When this extreme temperature hits the air, the velocity of the air molecules increases hundredfold, causing them to bump into other molecules, creating more heat. All this sudden movement is similar to an explosion, the sound of which creates thunder. Roars of thunder are longer than lightning flashes because the sound comes from each part of the lightning bolt. The sound from the ground area reaches you first, and then the sound from the upper part of the bolt. Additional lightning strokes cause prolonged thunder.

Although cloud-to-ground lightning is the type we know best, there are many different types. Cloud-to-ground lightning causes many visual effects which include the appearance of a ribbon, when lightning strikes move in a direction with each stroke, blending together into a "ribbon". Other effects also occur, such as forked lightning. However, this is all under the category of cloud-to-ground. Dry lightning, or lightning striking the ground without any precipitation, is also under this category.

A bolt of lightning with many forks. The forks are negatively charged paths that never connected with the group of positive particles on the ground. Some positive particles defied gravity and illuminated these forks, but most followed the main path, which is the "easiest" way to reach the cloud.

The most common type of lightning is not cloud-to-ground, but cloud-to-cloud lightning. Most lightning of this type is hidden by clouds, and causes the visual effect called sheet lightning. Hidden by clouds, only a flash can be seen from the lightning, which brightens all the clouds around it. Heat lightning is also a type of cloud-to-cloud lightning that has nothing to do with heat at all, but refers to the occurrence of lightning without accompanying thunder, which is a result of the lightning being too far away to hear.
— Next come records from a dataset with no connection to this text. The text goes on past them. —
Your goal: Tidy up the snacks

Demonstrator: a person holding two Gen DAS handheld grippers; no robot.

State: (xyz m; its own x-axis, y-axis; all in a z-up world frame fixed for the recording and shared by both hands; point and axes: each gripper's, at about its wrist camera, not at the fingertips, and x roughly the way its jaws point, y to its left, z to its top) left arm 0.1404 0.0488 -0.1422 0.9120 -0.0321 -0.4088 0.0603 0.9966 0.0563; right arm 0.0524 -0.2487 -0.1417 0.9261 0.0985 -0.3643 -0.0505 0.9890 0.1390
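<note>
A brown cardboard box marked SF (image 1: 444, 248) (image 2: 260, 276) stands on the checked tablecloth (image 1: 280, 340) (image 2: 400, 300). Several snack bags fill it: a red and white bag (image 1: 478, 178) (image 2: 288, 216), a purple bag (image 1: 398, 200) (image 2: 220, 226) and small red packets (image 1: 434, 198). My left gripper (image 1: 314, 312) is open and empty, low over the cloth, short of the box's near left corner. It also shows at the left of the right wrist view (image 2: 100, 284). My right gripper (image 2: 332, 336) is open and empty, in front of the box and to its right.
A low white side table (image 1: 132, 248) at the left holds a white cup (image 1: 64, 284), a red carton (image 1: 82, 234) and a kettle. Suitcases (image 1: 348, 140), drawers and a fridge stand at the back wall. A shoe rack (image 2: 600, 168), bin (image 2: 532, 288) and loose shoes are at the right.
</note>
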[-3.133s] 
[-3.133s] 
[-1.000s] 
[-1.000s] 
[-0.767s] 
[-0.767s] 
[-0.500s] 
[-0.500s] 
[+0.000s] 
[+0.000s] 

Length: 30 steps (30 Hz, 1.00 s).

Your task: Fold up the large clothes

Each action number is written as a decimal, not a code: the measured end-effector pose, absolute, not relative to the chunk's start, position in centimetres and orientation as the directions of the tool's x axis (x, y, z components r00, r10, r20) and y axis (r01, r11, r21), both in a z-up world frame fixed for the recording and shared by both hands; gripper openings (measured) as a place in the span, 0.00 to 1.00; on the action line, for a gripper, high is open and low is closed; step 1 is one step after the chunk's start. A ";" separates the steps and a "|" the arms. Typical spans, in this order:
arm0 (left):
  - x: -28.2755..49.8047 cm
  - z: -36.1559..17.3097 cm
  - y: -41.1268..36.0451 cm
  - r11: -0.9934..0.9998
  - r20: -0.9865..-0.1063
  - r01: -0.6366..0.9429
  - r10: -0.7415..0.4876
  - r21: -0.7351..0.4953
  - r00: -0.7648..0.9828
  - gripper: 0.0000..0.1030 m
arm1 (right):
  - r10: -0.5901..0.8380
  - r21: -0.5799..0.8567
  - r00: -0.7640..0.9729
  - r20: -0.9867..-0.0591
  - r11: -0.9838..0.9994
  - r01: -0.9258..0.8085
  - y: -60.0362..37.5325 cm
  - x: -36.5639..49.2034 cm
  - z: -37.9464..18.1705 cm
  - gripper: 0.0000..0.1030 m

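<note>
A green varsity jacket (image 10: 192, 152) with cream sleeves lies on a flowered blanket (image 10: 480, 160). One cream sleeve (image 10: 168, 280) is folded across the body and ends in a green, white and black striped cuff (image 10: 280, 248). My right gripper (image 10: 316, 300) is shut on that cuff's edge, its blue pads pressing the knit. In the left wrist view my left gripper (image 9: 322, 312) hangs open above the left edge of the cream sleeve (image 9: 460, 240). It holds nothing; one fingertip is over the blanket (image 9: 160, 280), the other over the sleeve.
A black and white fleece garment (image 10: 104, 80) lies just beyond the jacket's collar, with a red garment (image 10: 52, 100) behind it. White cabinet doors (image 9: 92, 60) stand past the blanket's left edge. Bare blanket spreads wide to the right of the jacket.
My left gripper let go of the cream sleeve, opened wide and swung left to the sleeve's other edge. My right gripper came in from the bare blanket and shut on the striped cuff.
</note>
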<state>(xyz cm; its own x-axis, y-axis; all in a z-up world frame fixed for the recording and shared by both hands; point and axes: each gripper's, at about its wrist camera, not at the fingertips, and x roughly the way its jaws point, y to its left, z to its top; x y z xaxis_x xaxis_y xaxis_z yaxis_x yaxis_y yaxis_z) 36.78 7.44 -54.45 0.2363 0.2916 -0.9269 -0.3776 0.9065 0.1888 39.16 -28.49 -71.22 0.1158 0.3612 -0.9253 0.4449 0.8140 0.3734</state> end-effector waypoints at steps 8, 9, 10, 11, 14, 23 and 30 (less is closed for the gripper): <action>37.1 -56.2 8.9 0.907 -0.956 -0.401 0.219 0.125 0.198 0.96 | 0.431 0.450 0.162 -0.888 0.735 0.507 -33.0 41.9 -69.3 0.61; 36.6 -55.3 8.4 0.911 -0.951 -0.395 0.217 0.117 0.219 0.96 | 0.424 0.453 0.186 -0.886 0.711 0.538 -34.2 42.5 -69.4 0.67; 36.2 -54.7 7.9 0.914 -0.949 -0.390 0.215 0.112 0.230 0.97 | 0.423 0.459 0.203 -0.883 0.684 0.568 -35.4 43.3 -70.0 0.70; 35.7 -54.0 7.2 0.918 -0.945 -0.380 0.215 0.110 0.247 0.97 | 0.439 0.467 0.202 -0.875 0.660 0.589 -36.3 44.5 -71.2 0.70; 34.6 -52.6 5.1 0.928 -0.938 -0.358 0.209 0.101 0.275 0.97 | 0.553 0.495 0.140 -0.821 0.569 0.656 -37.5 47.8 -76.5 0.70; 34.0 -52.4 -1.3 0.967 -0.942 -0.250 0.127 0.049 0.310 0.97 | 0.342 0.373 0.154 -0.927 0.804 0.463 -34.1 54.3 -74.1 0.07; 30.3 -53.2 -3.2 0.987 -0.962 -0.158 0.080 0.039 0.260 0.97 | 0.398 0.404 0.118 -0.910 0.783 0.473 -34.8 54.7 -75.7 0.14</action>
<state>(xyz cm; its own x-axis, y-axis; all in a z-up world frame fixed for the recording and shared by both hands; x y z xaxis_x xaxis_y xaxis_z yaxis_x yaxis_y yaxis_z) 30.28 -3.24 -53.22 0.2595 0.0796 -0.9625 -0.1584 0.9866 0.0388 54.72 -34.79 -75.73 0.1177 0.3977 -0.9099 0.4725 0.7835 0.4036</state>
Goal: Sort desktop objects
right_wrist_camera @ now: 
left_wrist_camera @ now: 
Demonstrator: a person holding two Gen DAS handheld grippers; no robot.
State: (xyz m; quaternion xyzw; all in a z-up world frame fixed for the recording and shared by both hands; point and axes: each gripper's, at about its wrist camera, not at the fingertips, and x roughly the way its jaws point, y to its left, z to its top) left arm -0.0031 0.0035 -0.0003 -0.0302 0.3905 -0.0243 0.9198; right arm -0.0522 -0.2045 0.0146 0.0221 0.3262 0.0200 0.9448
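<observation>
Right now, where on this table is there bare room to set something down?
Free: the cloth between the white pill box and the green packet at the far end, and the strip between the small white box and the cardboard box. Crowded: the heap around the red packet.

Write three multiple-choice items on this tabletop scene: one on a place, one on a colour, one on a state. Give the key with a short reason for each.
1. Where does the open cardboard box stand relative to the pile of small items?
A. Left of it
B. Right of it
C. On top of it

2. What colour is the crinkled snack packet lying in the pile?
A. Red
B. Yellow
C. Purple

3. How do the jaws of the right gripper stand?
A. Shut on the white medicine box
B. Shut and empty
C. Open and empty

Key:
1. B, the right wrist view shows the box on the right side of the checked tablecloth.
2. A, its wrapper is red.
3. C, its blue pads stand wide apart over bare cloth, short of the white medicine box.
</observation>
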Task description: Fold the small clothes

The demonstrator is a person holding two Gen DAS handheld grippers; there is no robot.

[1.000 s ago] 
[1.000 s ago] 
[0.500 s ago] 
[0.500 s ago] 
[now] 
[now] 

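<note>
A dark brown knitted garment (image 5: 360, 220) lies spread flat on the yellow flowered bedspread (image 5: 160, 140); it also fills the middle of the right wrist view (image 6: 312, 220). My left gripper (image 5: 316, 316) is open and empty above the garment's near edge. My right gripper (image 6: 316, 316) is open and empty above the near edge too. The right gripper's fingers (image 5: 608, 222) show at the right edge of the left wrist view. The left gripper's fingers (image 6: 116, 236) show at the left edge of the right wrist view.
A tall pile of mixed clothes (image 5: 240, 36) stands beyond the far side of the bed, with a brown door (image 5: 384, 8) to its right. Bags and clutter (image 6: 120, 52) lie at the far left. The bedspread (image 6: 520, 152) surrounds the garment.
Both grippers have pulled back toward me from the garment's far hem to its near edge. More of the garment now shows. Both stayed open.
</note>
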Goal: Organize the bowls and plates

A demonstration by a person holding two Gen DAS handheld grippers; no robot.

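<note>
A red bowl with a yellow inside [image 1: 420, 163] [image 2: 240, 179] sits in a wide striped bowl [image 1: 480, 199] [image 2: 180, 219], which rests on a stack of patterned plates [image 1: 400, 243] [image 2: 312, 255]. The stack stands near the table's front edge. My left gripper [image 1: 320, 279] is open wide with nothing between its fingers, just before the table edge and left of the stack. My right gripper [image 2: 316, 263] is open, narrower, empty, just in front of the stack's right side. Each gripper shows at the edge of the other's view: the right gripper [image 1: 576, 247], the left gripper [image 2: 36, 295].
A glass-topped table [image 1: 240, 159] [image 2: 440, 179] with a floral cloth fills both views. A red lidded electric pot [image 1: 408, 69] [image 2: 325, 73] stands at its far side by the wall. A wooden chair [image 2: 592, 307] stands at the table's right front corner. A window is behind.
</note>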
There is also another type of lightning that is not a visual phenomena, but the nature of the lightning itself is different from normal. In normal lightning negatively-charged cloud bottoms are the source of the electric field. However, in the cloud itself a group of positive particles must exist to even out the charge. Usually this is at the top or the anvil of the cumulonimbus thunderstorm cloud. If this positive group of particles is extremely strong, which is necessary for the event, the negative particles accumulate on the ground and a lightning bolt goes all the way from the top of the cloud to the ground, which can be up to a ten mile span. Also, this type of lightning often travels up to thirty miles to strike an area that is ahead of the thunderstorm. Therefore, this type of lightning can occur when it is sunny, a trait that has earned it the name "bolt from the blue". The voltage on this positive lightning is ten times that of normal lightning and lasts for ten times longer, making this type of a hundred times more powerful overall.

A bolt of positive lightning, from the top of the cloud 50,000 feet high to the ground.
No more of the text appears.